Я выдернула руки и села. Песок, словно живой, раздался в стороны, щиколотки и задница тут же провалились, попавшие под одежду песчинки царапали кожу. Очень неприятное чувство, когда инстинкты велят вскочить и бежать со всех ног. А вдруг на этот раз земли в глубине не окажется, вдруг на этот раз я провалюсь?

Но она была на месте.

Я посмотрела на клетку, до нее было ближе чем до перехода, как раз на один хороший прыжок. Когда земля под ногами оживает не до рассуждений. Нечисть скорее добровольно ляжет на алтарь, чем коснется песков Простого и утратит магию. Так что выбор Мартына очевиден. Как и отсутствие двери у клетки, нелюдя из нее еще и выманить надумаешься, хоть человеческой печенкой тряси.

Хорошо, что я человек, стало быть, хуже уже некуда, а бояться поздно. До спасительной клетки при всем желании до не допрыгнуть, возможности не те.

Я отряхнула ладони, стирая с царапин выступившую кровь, и встала. Мгновенье невесомости, когда песок расступался, обтекая ботинки, а потом подошвы коснулись твердого дна дороги.

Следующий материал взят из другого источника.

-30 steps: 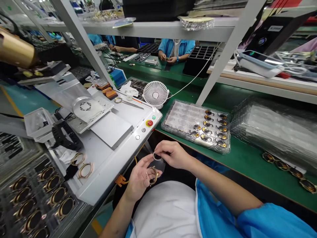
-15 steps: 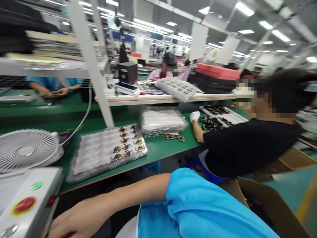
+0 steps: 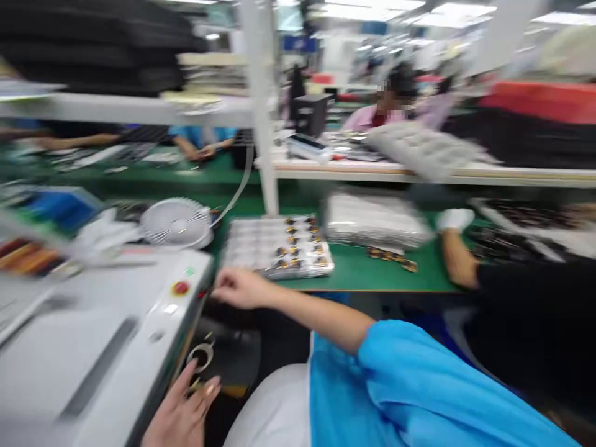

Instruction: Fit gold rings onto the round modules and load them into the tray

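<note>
My left hand (image 3: 184, 410) is low in the view beside the white machine, its fingers and thumb on a small ring-shaped part (image 3: 201, 357) with a dark middle and gold-coloured bits. Reaching across from the right, my right hand (image 3: 239, 288) is between the machine's edge and the near left corner of a clear plastic tray (image 3: 246, 245). Its fingers are curled together, and blur hides whether anything is in them. Several round black-and-gold parts (image 3: 294, 241) sit in rows on the tray's right side.
The white machine (image 3: 121, 372) with a red button (image 3: 180, 287) fills the left. Behind it stands a white fan (image 3: 177, 222). Stacked clear trays (image 3: 372, 217) and loose round parts (image 3: 391, 256) lie on the green bench. A co-worker's gloved hand (image 3: 455, 220) is at the right.
The view has swung left, bringing more of the machine in. My right hand now appears higher, near the tray. My left hand and the ring-shaped part have come into view.
</note>
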Demonstrator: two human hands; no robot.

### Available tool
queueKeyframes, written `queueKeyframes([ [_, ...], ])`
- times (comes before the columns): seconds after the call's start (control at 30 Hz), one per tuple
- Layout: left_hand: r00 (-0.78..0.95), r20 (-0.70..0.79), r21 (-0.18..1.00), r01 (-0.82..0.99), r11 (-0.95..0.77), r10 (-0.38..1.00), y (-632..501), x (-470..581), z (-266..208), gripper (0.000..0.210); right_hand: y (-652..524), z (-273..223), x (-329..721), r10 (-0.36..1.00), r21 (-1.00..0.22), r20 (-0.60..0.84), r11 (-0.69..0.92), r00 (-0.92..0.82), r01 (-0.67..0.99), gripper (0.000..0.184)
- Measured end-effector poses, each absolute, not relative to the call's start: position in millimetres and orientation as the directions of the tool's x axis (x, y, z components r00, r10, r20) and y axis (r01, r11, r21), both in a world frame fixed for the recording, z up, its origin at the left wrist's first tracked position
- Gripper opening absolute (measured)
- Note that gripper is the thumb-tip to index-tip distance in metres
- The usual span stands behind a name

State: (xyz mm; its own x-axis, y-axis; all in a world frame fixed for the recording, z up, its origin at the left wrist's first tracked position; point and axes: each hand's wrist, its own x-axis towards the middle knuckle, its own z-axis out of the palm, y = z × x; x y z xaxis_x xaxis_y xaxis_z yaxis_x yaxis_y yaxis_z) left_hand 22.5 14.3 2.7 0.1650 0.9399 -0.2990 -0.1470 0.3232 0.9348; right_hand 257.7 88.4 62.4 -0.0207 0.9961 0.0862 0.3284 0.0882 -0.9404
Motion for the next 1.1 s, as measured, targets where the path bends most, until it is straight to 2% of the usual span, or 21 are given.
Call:
queueKeyframes([
  [0.1,0.134,-0.305,0.908,-0.259,0.330,0.943,-27,-6,5,0.091,111,54,243,0.998,-0.977,-0.017,-0.004,-0.058,0.214,0.019],
  [0.17,0.194,-0.258,0.905,-0.293,0.307,0.946,-36,-10,6,0.096,130,52,223,0.991,-0.988,-0.020,0.001,-0.132,0.157,0.016],
  [0.27,0.184,-0.194,0.910,-0.334,0.247,0.964,-39,-13,8,0.090,151,61,185,0.972,-0.990,-0.002,0.031,-0.233,0.135,0.014],
  [0.43,0.163,-0.146,0.909,-0.367,0.197,0.976,-46,-16,15,0.086,175,78,141,0.971,-0.918,0.024,0.116,-0.238,0.380,0.013],
  [0.6,0.182,-0.041,0.922,-0.373,0.108,0.982,-39,-22,23,0.085,180,74,151,0.991,-0.850,-0.008,0.062,-0.131,0.523,0.026],
  [0.67,0.173,-0.001,0.935,-0.348,0.062,0.985,-34,-22,27,0.082,165,70,163,0.995,-0.871,0.012,0.056,-0.094,0.488,0.034],
  [0.73,0.148,0.041,0.950,-0.313,0.007,0.988,-30,-20,30,0.079,144,64,174,0.994,-0.919,0.066,0.096,-0.090,0.382,0.035],
  [0.8,0.132,0.069,0.962,-0.270,-0.032,0.989,-26,-17,32,0.078,126,58,180,0.986,-0.946,0.114,0.145,-0.121,0.289,0.032],
  [0.87,0.145,0.083,0.969,-0.241,-0.046,0.986,-22,-12,32,0.078,117,53,182,0.976,-0.933,0.158,0.197,-0.150,0.300,0.023],
  [0.97,0.170,0.090,0.970,-0.240,-0.048,0.981,-19,-8,29,0.077,127,54,177,0.955,-0.793,0.257,0.295,-0.147,0.532,0.010],
  [1.03,0.164,0.082,0.968,-0.249,-0.039,0.983,-21,-10,25,0.076,142,59,174,0.936,-0.645,0.297,0.343,-0.190,0.683,0.017],
  [1.1,0.149,0.059,0.967,-0.252,-0.019,0.987,-24,-13,22,0.077,155,64,172,0.906,-0.511,0.294,0.418,-0.305,0.751,0.022],
])
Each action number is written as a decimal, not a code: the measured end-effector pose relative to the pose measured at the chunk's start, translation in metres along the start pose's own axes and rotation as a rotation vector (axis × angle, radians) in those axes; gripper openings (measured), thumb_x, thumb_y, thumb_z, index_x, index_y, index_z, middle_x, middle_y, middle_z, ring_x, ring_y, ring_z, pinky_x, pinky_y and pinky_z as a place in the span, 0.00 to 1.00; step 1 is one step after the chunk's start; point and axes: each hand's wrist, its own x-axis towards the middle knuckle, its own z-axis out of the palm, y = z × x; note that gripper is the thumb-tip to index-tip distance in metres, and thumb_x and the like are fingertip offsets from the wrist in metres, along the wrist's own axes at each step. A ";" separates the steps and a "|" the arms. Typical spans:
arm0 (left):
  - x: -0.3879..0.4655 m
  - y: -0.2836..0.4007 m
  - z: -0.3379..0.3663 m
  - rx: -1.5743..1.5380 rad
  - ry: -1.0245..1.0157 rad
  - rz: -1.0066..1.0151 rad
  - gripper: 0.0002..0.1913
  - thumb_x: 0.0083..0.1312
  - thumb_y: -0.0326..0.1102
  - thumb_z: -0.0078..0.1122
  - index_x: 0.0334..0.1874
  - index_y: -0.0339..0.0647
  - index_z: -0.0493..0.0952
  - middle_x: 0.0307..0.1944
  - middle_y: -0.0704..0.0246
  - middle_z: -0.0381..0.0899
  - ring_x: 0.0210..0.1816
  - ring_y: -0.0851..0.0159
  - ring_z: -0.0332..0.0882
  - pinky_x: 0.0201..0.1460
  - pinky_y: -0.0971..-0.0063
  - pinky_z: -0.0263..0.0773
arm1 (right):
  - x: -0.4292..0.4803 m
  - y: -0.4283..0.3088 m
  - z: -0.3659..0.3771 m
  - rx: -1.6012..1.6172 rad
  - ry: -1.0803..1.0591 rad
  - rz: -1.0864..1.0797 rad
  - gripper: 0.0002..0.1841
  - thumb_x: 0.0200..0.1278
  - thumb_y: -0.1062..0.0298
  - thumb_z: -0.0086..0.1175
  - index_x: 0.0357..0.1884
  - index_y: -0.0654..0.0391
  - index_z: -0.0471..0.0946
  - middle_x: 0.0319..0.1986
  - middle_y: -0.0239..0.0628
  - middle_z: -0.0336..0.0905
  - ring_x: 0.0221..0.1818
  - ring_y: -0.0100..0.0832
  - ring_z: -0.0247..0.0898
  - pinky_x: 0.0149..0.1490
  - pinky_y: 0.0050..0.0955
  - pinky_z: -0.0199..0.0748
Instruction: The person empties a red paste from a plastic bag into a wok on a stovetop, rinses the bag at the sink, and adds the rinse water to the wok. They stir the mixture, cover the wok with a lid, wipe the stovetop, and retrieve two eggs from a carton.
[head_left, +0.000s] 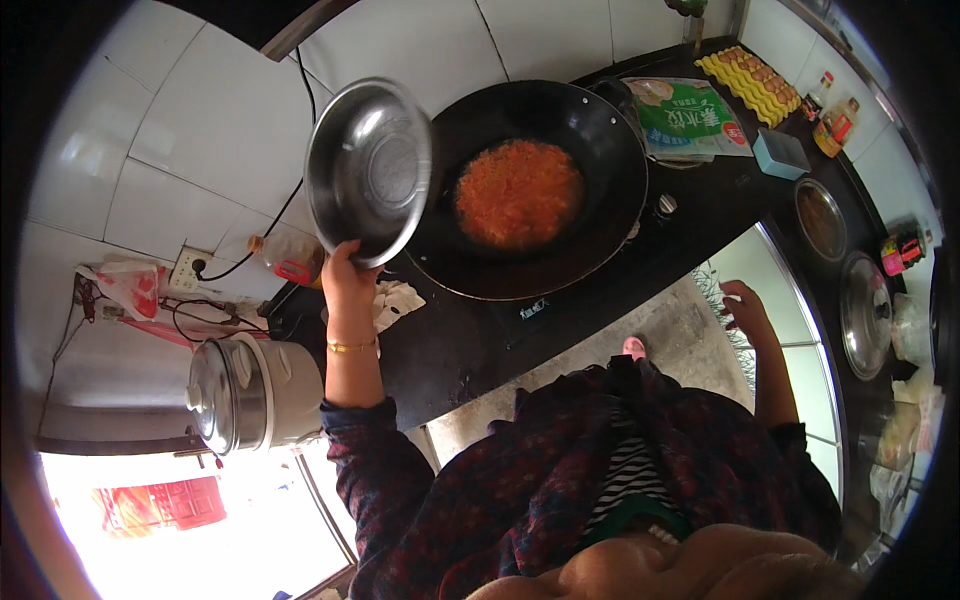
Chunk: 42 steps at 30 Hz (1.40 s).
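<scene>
My left hand (351, 281) grips the near rim of a stainless steel bowl (356, 161), which is tilted up on its side with its inside facing the wok. A wet film shines inside the bowl, but I see no food in it. To the right of the bowl, a large black wok (525, 274) sits on the cooktop. Orange-red chopped food, perhaps tomato, in liquid (517, 193) covers the bottom of the wok. My right hand (742, 309) hangs low at my side, away from the counter, its fingers loosely bent and apart with nothing visible in them.
A rice cooker (292, 390) and an oil bottle (289, 255) stand at the left. By the wok are a control knob (666, 204) and a green food bag (682, 116). Beyond lie an egg tray (750, 79), sauce bottles (836, 127) and a glass lid (866, 315).
</scene>
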 end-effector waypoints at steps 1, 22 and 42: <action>0.001 -0.002 -0.009 -0.219 0.029 -0.133 0.07 0.61 0.27 0.49 0.38 0.32 0.73 0.36 0.58 0.77 0.37 0.55 0.78 0.39 0.62 0.76 | 0.011 -0.010 0.003 -0.197 0.027 -0.186 0.16 0.57 0.75 0.50 0.49 0.57 0.72 0.42 0.41 0.73 0.37 0.35 0.75 0.39 0.32 0.75; 0.004 -0.045 -0.018 -0.357 0.313 -0.113 0.18 0.59 0.27 0.44 0.52 0.33 0.68 0.51 0.55 0.74 0.50 0.48 0.74 0.53 0.48 0.69 | 0.322 -0.235 0.023 -0.154 0.152 -0.573 0.17 0.64 0.71 0.47 0.55 0.57 0.71 0.33 0.41 0.78 0.35 0.32 0.74 0.42 0.31 0.70; 0.001 -0.014 0.014 -0.260 0.338 -0.074 0.19 0.59 0.25 0.45 0.53 0.27 0.66 0.52 0.54 0.72 0.54 0.49 0.72 0.61 0.56 0.68 | 0.309 -0.225 0.033 0.056 0.136 -0.452 0.15 0.60 0.75 0.48 0.50 0.56 0.73 0.31 0.38 0.74 0.29 0.31 0.65 0.33 0.30 0.63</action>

К шагу, более напоминавшему ходьбу по глубокому, плотному и тяжелому снегу, я приноровилась быстро, во всяком случае, не падала. Клетка впереди все так же покачивалась на цепях, не проявляя никакой агрессии. Предполагаю, что целителя они получили именно в этой упаковке. Хотя кто такие «они» еще предстояло выяснить.

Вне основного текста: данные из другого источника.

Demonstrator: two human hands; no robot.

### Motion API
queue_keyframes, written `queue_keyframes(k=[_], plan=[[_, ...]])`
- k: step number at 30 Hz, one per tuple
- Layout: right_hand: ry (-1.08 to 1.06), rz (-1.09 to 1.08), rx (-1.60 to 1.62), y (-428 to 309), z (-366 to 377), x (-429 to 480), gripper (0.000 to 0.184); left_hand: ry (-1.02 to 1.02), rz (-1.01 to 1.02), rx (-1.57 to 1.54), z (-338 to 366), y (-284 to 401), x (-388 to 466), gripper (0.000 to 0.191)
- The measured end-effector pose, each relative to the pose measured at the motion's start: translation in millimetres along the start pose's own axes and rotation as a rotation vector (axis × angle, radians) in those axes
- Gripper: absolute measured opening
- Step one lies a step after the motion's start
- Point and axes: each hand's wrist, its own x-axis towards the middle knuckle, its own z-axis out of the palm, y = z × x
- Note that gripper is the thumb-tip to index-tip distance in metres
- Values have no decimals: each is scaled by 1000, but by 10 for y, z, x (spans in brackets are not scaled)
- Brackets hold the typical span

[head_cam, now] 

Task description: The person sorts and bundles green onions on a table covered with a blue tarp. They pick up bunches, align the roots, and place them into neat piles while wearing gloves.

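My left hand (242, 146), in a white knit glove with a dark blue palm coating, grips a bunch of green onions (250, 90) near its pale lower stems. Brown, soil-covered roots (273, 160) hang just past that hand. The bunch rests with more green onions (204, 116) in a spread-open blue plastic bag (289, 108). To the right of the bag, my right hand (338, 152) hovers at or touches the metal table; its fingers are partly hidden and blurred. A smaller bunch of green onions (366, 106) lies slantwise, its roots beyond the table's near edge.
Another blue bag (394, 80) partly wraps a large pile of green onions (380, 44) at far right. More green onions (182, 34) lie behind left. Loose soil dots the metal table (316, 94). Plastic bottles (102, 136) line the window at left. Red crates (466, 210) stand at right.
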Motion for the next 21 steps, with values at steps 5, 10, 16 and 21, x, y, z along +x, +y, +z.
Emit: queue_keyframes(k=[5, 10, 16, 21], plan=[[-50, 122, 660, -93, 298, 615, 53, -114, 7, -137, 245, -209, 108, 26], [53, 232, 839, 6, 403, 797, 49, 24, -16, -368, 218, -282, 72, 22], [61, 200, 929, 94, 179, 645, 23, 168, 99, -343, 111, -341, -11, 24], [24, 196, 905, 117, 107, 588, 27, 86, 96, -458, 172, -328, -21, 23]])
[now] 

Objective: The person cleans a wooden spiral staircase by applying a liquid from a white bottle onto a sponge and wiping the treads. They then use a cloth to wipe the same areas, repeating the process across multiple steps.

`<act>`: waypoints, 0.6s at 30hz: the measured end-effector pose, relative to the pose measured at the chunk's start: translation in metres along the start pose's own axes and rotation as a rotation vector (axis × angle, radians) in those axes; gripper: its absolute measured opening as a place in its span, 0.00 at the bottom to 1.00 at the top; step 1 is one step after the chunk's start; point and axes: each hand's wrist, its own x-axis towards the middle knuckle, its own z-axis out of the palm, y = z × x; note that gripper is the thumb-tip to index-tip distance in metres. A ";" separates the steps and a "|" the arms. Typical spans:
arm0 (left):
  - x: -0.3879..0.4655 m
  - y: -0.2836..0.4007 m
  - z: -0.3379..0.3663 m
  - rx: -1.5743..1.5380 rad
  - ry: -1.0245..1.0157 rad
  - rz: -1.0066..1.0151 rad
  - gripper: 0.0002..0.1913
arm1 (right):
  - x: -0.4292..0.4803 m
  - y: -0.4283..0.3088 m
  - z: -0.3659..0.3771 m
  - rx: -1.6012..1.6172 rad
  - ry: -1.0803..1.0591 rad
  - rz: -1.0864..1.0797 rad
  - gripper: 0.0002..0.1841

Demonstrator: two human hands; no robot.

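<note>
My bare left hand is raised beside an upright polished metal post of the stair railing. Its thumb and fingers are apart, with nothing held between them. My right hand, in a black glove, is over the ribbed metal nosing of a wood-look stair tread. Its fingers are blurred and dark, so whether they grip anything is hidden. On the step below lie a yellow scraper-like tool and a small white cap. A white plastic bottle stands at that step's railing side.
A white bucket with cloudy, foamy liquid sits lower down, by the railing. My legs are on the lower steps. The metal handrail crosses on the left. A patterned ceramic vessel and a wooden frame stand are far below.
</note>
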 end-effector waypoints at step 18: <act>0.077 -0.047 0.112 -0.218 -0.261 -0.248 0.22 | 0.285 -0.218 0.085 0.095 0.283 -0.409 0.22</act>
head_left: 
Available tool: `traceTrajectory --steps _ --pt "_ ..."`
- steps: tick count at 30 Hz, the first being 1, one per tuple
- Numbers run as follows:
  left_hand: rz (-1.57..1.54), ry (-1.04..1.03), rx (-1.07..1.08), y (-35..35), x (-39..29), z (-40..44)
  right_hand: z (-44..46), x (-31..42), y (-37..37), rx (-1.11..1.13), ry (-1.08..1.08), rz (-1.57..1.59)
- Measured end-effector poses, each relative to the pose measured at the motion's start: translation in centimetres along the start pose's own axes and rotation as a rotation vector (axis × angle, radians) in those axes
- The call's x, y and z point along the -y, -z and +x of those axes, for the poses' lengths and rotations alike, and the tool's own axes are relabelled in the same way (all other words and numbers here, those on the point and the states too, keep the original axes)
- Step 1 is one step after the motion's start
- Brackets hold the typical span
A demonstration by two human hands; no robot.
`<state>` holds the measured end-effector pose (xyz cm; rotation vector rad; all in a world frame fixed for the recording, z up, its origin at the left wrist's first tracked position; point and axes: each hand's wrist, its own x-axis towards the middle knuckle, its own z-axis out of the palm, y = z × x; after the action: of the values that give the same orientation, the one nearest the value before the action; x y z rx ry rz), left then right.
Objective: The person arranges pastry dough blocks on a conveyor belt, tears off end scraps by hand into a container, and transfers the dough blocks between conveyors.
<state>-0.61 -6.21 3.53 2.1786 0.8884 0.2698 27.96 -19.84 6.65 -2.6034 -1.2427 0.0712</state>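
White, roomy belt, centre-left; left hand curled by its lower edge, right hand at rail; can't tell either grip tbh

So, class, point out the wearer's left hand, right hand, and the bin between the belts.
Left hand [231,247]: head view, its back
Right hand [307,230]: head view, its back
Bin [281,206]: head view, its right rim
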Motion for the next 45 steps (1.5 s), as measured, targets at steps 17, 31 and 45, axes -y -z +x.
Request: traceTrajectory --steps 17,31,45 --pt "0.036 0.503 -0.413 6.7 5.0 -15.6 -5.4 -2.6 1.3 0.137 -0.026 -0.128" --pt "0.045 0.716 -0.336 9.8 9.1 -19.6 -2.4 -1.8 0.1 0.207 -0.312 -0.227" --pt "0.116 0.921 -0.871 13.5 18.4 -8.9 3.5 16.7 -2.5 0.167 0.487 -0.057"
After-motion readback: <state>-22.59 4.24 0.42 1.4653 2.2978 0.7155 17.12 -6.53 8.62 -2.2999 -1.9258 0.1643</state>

Я коснулась холодного металла. Ни дверей, ни запоров, ничто не мешало Мартыну впоследствии выбраться отсюда. Ничто, кроме подвижного песка. И еще магии. Пальцами я чувствовала неровные засечки на железе, на первый взгляд, маленькие и беспорядочные, а на второй… Я склонила голову набок, если представить, что вертикальные прутья – это строки, то хаотичные насечки складываются в буквы инописи, нанесенной нетвердой детской рукой, но вполне опознаваемые. И очень знакомые, по спине пробежал холодок предчувствия.

Я уже видела эти спускающиеся сверху вниз строки. Видела там, где они не привлекали внимания. На столбах в чайной, в окружении цветочного орнамента знаки смотрелись органичной частью узора, а не символами древнего языка.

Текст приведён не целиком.